### EXERCISE PROMPT
The response should be an exact copy of every record.

### SOURCE DATA
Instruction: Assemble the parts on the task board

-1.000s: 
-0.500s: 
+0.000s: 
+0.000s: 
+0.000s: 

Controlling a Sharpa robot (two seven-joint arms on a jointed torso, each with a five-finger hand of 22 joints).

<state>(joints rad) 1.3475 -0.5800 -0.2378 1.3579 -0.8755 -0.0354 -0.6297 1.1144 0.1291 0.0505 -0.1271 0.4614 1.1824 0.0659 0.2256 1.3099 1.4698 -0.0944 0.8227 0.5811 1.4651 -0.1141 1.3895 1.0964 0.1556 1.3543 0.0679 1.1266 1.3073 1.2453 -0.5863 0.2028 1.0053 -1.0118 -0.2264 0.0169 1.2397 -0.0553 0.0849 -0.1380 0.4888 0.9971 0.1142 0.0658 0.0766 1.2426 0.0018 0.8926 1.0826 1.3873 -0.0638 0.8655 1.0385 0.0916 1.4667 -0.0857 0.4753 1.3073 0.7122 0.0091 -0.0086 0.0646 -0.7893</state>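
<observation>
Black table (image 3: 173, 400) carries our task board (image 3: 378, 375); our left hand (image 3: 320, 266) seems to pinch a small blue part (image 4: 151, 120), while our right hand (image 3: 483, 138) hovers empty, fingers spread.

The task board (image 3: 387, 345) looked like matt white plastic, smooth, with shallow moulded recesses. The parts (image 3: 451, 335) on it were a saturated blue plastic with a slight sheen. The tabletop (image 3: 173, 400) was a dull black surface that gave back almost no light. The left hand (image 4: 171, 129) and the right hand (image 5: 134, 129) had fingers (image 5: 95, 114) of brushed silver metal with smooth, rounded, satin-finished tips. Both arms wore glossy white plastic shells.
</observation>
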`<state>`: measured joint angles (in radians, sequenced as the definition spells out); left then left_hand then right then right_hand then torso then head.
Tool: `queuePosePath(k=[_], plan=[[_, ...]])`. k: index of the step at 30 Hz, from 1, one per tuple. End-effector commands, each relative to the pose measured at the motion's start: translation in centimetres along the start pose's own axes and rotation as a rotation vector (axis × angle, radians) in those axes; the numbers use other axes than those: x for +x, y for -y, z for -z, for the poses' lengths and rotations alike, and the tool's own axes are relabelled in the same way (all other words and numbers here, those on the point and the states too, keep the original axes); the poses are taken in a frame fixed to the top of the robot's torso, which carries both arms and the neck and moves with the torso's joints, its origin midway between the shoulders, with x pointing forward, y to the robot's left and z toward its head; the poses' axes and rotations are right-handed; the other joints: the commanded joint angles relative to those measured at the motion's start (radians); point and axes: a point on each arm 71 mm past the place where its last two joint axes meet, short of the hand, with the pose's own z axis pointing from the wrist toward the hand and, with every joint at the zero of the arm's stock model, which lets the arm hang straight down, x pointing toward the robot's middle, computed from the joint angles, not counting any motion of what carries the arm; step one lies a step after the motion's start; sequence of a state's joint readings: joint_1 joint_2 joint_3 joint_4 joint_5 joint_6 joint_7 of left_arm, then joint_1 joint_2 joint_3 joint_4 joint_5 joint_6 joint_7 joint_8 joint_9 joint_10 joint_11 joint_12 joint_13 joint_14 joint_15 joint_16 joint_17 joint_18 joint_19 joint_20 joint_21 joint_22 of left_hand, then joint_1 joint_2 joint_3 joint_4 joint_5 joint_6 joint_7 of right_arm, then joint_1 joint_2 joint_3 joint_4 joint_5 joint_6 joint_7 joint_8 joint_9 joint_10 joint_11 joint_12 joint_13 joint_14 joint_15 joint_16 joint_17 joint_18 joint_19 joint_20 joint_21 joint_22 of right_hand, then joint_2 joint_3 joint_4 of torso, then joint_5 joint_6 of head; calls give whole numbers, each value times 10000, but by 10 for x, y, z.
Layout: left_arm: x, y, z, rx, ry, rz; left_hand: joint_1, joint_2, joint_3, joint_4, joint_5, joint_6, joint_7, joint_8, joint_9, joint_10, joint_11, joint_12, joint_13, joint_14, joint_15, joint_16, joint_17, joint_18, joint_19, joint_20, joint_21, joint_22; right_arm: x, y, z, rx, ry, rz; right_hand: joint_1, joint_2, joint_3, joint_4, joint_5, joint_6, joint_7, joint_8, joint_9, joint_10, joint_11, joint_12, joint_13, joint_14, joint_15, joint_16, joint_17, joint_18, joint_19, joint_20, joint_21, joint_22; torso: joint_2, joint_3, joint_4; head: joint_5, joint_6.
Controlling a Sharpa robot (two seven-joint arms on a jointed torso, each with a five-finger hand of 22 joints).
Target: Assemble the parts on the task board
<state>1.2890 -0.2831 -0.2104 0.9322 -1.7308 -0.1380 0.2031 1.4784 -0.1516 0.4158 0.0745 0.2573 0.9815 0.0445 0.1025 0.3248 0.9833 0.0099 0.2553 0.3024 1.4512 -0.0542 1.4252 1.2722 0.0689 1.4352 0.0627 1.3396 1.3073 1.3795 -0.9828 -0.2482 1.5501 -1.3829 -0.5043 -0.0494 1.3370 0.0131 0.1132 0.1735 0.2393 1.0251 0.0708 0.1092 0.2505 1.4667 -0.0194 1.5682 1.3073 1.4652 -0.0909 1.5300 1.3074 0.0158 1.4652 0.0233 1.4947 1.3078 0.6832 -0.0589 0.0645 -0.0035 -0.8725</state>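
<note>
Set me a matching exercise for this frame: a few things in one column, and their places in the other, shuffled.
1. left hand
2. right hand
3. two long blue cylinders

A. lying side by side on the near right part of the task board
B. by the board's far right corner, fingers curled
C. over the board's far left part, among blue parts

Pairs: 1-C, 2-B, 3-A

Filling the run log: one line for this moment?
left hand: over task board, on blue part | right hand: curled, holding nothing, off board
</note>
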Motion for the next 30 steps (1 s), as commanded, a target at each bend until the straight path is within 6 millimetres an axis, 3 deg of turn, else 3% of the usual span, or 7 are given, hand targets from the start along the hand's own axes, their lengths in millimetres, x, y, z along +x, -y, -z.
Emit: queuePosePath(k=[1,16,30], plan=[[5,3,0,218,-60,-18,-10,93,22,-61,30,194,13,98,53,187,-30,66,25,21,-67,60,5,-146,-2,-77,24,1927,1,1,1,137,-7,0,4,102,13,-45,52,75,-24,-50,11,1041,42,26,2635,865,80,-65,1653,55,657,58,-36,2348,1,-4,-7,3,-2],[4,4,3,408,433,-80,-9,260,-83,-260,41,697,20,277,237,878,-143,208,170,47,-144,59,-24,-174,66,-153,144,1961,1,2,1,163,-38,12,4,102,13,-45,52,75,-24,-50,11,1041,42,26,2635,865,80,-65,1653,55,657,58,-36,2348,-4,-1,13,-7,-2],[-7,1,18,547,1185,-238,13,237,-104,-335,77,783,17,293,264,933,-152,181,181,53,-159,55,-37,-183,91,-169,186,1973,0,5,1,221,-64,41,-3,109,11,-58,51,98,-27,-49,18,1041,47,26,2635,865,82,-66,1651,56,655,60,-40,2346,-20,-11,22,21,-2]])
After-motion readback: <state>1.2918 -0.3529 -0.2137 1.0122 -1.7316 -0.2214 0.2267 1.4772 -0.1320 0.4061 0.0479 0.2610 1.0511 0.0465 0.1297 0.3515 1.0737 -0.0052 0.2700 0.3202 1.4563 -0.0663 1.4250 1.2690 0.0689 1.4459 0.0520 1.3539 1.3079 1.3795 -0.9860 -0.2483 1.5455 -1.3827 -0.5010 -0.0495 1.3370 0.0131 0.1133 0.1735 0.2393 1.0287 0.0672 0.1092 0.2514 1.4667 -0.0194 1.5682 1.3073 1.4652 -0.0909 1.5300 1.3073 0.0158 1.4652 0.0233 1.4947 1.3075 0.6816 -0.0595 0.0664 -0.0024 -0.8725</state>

### OUTPUT FOR THIS EXERCISE
Instruction: Assemble the parts on the task board

-1.000s: 
-0.500s: 
+0.000s: 
+0.000s: 
+0.000s: 

Controlling a Sharpa robot (two seven-joint arms on a jointed torso, each with a five-finger hand of 22 joints).

<state>(joints rad) 1.3475 -0.5800 -0.2378 1.3579 -0.8755 -0.0354 -0.6297 1.1144 0.1291 0.0505 -0.1271 0.4614 1.1824 0.0659 0.2256 1.3099 1.4698 -0.0944 0.8227 0.5811 1.4651 -0.1141 1.3895 1.0964 0.1556 1.3543 0.0679 1.1266 1.3073 1.2453 -0.5863 0.2028 1.0053 -1.0118 -0.2264 0.0169 1.2397 -0.0553 0.0849 -0.1380 0.4888 0.9971 0.1142 0.0658 0.0766 1.2426 0.0018 0.8926 1.0826 1.3873 -0.0638 0.8655 1.0385 0.0916 1.4667 -0.0857 0.4753 1.3073 0.7122 0.0091 -0.0086 0.0646 -0.7893</state>
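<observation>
Black table (image 3: 173, 400) carries our task board (image 3: 378, 375); our left hand (image 3: 320, 266) seems to pinch a small blue part (image 4: 151, 120), while our right hand (image 3: 483, 138) hovers empty, fingers spread.

The task board (image 3: 387, 345) looked like matt white plastic, smooth, with shallow moulded recesses. The parts (image 3: 451, 335) on it were a saturated blue plastic with a slight sheen. The tabletop (image 3: 173, 400) was a dull black surface that gave back almost no light. The left hand (image 4: 171, 129) and the right hand (image 5: 134, 129) had fingers (image 5: 95, 114) of brushed silver metal with smooth, rounded, satin-finished tips. Both arms wore glossy white plastic shells.
</observation>
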`<state>`: measured joint angles (in radians, sequenced as the definition spells out); left then left_hand then right then right_hand then torso then head.
Tool: `queuePosePath(k=[_], plan=[[_, ...]])`. k: index of the step at 30 Hz, from 1, one per tuple. End-effector commands, each relative to the pose measured at the motion's start: translation in centimetres along the start pose's own axes and rotation as a rotation vector (axis × angle, radians) in those axes; the numbers use other axes than those: x for +x, y for -y, z for -z, for the poses' lengths and rotations alike, and the tool's own axes are relabelled in the same way (all other words and numbers here, those on the point and the states too, keep the original axes); the poses are taken in a frame fixed to the top of the robot's torso, which carries both arms and the neck and moves with the torso's joints, its origin midway between the shoulders, with x pointing forward, y to the robot's left and z toward its head; the poses' axes and rotations are right-handed; the other joints: the commanded joint angles relative to those measured at the motion's start (radians); point and axes: a point on each arm 71 mm past the place where its last two joint axes meet, short of the hand, with the pose's own z axis pointing from the wrist toward the hand and, with every joint at the zero of the arm's stock model, which lets the arm hang straight down, x pointing toward the robot's middle, computed from the joint angles, not counting any motion of what carries the arm; step one lies a step after the motion's start; sequence of a state's joint readings: joint_1 joint_2 joint_3 joint_4 joint_5 joint_6 joint_7 of left_arm, then joint_1 joint_2 joint_3 joint_4 joint_5 joint_6 joint_7 joint_8 joint_9 joint_10 joint_11 joint_12 joint_13 joint_14 joint_15 joint_16 joint_17 joint_18 joint_19 joint_20 joint_21 joint_22 of left_hand, then joint_1 joint_2 joint_3 joint_4 joint_5 joint_6 joint_7 of right_arm, then joint_1 joint_2 joint_3 joint_4 joint_5 joint_6 joint_7 joint_8 joint_9 joint_10 joint_11 joint_12 joint_13 joint_14 joint_15 joint_16 joint_17 joint_18 joint_19 joint_20 joint_21 joint_22 of right_hand, then joint_2 joint_3 joint_4 of torso, then joint_5 joint_6 of head; calls give whole numbers, each value times 10000, but by 10 for x, y, z.
Layout: left_arm: x, y, z, rx, ry, rz; left_hand: joint_1, joint_2, joint_3, joint_4, joint_5, joint_6, joint_7, joint_8, joint_9, joint_10, joint_11, joint_12, joint_13, joint_14, joint_15, joint_16, joint_17, joint_18, joint_19, joint_20, joint_21, joint_22; right_arm: x, y, z, rx, ry, rz; right_hand: joint_1, joint_2, joint_3, joint_4, joint_5, joint_6, joint_7, joint_8, joint_9, joint_10, joint_11, joint_12, joint_13, joint_14, joint_15, joint_16, joint_17, joint_18, joint_19, joint_20, joint_21, joint_22; torso: joint_2, joint_3, joint_4; head: joint_5, joint_6.
Controlling a Sharpa robot (two seven-joint arms on a jointed torso, each with a five-finger hand of 22 joints).
Target: Assemble the parts on the task board
<state>1.2890 -0.2831 -0.2104 0.9322 -1.7308 -0.1380 0.2031 1.4784 -0.1516 0.4158 0.0745 0.2573 0.9815 0.0445 0.1025 0.3248 0.9833 0.0099 0.2553 0.3024 1.4512 -0.0542 1.4252 1.2722 0.0689 1.4352 0.0627 1.3396 1.3073 1.3795 -0.9828 -0.2482 1.5501 -1.3829 -0.5043 -0.0494 1.3370 0.0131 0.1132 0.1735 0.2393 1.0251 0.0708 0.1092 0.2505 1.4667 -0.0194 1.5682 1.3073 1.4652 -0.0909 1.5300 1.3074 0.0158 1.4652 0.0233 1.4947 1.3078 0.6832 -0.0589 0.0645 -0.0035 -0.8725</state>
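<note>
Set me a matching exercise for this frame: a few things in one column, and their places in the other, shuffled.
1. left hand
2. right hand
3. two long blue cylinders

A. lying side by side on the near right part of the task board
B. by the board's far right corner, fingers curled
C. over the board's far left part, among blue parts

Pairs: 1-C, 2-B, 3-A

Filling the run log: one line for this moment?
left hand: over task board, on blue part | right hand: curled, holding nothing, off board
</note>
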Motion for the next 30 steps (1 s), as commanded, a target at each bend until the straight path is within 6 millimetres an axis, 3 deg of turn, else 3% of the usual span, or 7 are given, hand targets from the start along the hand's own axes, their lengths in millimetres, x, y, z along +x, -y, -z.
Emit: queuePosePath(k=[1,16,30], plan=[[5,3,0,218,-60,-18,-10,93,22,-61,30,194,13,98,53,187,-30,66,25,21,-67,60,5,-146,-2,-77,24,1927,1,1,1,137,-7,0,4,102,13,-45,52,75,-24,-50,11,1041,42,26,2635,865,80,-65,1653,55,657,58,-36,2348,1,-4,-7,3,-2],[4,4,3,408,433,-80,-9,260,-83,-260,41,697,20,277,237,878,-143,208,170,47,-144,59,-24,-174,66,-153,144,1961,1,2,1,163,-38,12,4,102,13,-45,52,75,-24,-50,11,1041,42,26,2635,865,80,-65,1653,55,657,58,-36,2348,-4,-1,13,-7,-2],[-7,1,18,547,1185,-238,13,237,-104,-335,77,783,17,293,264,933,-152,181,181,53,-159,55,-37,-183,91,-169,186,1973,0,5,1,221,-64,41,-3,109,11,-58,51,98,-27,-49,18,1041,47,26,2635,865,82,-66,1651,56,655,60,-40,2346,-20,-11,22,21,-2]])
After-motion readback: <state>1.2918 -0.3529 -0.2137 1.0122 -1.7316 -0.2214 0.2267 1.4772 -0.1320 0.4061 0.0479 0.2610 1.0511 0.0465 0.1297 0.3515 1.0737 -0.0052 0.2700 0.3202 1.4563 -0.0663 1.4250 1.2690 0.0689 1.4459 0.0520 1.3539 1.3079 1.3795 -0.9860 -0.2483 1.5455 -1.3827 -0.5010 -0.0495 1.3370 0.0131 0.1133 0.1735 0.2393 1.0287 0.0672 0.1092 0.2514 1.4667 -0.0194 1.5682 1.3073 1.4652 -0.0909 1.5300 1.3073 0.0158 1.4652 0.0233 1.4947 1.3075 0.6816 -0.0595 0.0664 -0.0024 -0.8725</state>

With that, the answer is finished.